Directions for this task — Find every line of the listing below where "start" appears, and copy it.

Exercise data —
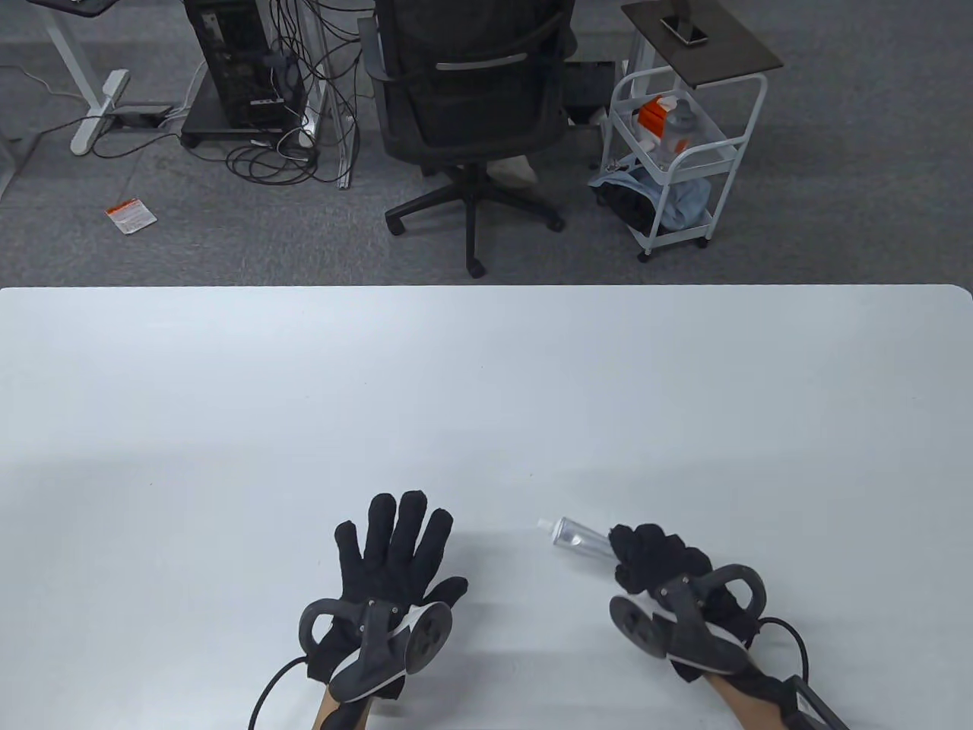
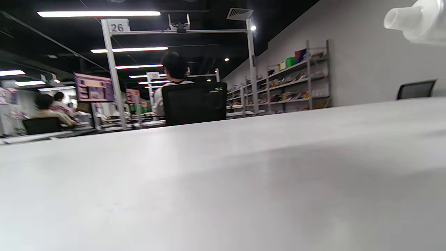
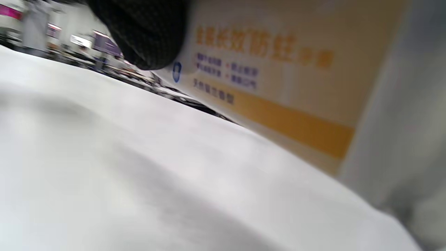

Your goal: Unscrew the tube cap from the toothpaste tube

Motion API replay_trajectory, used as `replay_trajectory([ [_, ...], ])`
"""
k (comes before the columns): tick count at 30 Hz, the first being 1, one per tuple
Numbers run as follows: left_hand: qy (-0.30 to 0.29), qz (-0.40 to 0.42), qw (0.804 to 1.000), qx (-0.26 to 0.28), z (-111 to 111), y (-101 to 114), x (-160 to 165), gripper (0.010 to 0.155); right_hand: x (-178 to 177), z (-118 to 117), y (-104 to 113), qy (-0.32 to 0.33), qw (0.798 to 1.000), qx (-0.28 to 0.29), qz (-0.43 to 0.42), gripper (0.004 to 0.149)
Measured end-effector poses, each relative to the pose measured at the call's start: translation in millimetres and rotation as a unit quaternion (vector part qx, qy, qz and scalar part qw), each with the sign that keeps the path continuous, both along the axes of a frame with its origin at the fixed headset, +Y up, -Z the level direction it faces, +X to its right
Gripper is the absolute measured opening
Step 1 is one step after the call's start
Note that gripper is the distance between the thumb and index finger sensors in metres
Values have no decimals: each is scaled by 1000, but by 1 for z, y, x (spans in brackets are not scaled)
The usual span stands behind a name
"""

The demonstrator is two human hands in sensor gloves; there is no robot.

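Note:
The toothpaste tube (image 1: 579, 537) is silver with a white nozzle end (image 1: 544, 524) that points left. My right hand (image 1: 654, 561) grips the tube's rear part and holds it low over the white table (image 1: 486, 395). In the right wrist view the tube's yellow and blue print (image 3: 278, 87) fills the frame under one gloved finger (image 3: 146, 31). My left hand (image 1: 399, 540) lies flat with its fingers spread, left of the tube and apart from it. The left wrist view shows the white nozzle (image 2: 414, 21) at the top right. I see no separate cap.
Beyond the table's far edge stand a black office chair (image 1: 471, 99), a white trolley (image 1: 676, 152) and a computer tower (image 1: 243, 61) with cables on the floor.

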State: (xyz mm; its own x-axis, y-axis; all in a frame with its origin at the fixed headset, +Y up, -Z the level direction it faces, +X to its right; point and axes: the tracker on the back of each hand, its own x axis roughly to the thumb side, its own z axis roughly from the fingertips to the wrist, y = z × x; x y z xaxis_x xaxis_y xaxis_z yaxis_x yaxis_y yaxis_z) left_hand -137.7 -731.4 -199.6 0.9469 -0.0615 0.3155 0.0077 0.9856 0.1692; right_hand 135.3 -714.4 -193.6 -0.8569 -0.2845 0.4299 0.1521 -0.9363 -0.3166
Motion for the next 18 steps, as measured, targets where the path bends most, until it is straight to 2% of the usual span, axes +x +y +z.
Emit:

Result of this exercise —
Measured end-effector poses, each relative to the pose measured at the call's start: translation in millimetres and rotation as a unit quaternion (vector part qx, qy, qz and scalar part qw), each with the sign that keeps the path continuous, both along the axes of a frame with its origin at the fixed headset, +Y up, -Z the level direction it faces, +X to its right
Step 1 is one step after the call's start

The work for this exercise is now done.